COURT OF APPEALS OF VIRGINIA

Present: Judges Humphreys, Felton and Haley Argued by teleconference

MANSUR RAHNEMA MEMORANDUM OPINION* BY v. Record No. 1199-05-1 JUDGE JAMES W. HALEY, JR. MARCH 14, 2006 SHAHLA RAHNEMA

FROM THE CIRCUIT COURT OF THE CITY OF VIRGINIA BEACH Frederick B. Lowe, Judge

James Ray Cottrell (Kyle F. Bartol; John K. Cottrell; Gannon & Cottrell, P.C., on briefs), for appellant.

Kimberly L. Stegall (Glenn R. Croshaw; Peter V. Chiusano; Willcox & Savage, P.C., on brief), for appellee.

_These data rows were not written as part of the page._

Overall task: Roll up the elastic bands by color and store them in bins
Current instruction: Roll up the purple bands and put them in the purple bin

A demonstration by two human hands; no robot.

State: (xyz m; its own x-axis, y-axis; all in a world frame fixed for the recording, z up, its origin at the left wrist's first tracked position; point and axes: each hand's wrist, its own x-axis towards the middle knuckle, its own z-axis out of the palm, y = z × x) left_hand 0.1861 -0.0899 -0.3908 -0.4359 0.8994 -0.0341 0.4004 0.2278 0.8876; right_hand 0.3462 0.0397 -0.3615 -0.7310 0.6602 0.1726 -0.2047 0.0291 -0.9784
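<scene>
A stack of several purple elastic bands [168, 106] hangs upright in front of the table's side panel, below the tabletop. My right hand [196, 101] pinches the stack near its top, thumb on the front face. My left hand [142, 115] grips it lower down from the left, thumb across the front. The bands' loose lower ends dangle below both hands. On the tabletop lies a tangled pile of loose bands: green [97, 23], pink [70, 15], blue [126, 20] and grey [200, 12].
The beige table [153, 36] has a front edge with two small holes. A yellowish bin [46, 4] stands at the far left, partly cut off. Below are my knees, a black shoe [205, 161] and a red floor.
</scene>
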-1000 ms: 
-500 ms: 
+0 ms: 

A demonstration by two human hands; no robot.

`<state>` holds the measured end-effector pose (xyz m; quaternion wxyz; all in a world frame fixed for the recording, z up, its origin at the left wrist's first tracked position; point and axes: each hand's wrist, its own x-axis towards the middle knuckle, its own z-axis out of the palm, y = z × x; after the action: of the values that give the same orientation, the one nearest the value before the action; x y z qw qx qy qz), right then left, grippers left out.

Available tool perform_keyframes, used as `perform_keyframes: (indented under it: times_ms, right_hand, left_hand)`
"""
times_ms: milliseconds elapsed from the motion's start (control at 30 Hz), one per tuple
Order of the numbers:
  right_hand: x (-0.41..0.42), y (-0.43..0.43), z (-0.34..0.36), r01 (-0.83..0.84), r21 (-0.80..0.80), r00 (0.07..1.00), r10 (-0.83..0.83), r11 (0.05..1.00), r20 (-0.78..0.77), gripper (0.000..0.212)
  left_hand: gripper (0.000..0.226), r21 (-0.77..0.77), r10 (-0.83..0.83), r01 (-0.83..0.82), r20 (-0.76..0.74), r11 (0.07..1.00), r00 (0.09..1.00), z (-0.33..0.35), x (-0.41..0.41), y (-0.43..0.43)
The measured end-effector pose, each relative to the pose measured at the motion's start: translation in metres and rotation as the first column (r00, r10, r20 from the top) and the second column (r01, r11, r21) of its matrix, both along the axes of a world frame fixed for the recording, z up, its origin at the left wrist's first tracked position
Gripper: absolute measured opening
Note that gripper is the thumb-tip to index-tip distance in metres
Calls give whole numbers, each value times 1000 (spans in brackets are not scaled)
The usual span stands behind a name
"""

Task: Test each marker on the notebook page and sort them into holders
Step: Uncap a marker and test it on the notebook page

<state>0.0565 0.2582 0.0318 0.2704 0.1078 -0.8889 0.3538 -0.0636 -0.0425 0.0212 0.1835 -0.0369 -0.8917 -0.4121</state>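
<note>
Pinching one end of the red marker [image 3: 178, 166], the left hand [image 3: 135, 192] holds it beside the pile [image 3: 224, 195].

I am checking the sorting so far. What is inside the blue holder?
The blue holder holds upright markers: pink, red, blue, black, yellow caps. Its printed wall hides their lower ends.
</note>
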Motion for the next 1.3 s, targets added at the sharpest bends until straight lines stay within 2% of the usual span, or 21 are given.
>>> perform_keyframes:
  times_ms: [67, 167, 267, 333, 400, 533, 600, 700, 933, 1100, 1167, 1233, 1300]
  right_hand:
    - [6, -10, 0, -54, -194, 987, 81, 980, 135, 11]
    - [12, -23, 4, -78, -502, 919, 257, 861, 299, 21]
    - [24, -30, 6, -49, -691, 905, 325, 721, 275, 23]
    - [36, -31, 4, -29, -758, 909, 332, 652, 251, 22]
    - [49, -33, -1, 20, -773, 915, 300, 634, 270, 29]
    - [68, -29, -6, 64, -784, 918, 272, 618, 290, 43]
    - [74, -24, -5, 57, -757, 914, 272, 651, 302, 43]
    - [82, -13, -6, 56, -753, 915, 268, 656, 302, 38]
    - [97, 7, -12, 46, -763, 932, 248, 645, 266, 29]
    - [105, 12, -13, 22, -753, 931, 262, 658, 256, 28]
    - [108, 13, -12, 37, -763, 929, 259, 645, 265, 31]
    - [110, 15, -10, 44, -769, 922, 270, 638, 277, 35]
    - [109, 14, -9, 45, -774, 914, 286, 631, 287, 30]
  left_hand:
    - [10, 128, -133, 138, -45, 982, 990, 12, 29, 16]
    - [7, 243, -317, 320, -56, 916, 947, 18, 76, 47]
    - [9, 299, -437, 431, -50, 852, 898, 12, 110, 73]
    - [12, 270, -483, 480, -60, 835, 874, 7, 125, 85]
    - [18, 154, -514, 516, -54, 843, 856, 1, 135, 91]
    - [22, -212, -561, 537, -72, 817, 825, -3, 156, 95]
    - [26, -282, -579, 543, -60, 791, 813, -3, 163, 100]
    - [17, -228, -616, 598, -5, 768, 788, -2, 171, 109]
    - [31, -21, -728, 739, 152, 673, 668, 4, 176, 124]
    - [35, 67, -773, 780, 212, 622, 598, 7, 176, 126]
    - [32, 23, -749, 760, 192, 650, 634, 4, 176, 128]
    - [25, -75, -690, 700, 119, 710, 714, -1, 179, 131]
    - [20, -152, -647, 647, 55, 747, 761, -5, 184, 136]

In this proceeding, Mansur Rahnema (“husband”) asserts that the trial court erred in the

following: 1) classifying the St. Edmunds Terrace property as marital, rather than separate, property

and failing to address rental income from the property; 2) classifying the High Mount property as

Shahla Rahnema’s (“wife”) separate property rather than marital property; 3) finding that the

spousal support payment required by the post-nuptial agreement was not satisfied; 4) failing to

address legal fees incurred by husband in connection with The Beeches property and husband’s

argument that wife was the beneficial purchaser of said property; 5) applying $419,585 held by

husband’s English solicitors to his share of the property division; 6) refusing to hear evidence on

federal income taxes incurred by disbursement of his pension plan account so that such costs could

be considered in the division of the marital estate; 7) failing to address husband’s allegations that

wife improperly transferred marital funds into a separate account; 8) refusing to hear evidence on

* Pursuant to Code § 17.1-413, this opinion is not designated for publication. wife’s alleged conversion of marital property; and 9) failing to determine if money accidentally

transferred into husband’s retirement account instead of a corporate account should be returned. We

affirm in part, reverse in part, and remand.

Facts

The parties married April 24, 1993 in Virginia Beach, Virginia. The marriage produced no

children. On July 28, 1993, the parties entered into a post-nuptial agreement (“the Agreement”)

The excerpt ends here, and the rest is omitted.